> _Directions for this task_: Only the lines from the beginning of the data through the line holding "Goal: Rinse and" belong in the answer, printed exactly and without pictures.

[Recorded information — start]

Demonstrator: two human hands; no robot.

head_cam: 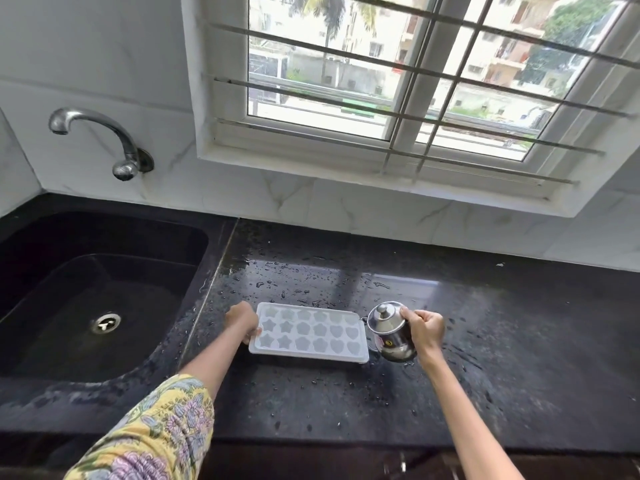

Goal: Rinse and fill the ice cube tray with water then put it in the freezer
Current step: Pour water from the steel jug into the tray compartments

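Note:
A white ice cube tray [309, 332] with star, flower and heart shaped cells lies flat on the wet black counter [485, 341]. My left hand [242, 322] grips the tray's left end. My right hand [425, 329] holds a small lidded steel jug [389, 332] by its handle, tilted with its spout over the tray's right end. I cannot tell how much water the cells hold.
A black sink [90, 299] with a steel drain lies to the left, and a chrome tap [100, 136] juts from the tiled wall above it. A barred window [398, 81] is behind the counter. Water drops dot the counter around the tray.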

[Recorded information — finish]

> _Response box_:
Demonstrator: two human hands; no robot.

head_cam: 

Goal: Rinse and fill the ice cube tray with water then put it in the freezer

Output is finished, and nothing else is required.